* [The task]: Please return, with no alterations, the lines below from the very first through the one that contains "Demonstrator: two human".

═══ Recorded data

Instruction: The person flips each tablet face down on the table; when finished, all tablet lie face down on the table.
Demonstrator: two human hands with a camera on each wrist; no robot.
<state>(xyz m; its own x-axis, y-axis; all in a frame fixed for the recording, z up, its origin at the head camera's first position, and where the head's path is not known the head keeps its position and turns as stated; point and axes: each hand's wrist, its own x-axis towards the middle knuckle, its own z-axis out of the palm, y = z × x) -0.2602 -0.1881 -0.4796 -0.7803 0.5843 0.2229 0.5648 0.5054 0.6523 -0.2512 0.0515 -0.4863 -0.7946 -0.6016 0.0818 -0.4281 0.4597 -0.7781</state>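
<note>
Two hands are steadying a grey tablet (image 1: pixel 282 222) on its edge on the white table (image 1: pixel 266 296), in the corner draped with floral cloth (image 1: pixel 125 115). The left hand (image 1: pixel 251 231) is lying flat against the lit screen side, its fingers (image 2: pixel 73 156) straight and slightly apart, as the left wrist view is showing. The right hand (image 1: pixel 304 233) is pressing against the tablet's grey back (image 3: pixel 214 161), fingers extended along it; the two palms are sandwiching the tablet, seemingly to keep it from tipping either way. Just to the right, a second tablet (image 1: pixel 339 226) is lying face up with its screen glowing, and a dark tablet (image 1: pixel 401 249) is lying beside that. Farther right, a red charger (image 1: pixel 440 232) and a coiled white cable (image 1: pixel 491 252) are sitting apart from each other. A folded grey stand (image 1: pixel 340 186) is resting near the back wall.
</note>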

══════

* [Task output]:
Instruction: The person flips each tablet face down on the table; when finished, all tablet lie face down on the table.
Demonstrator: two human hands with a camera on each wrist; no robot.

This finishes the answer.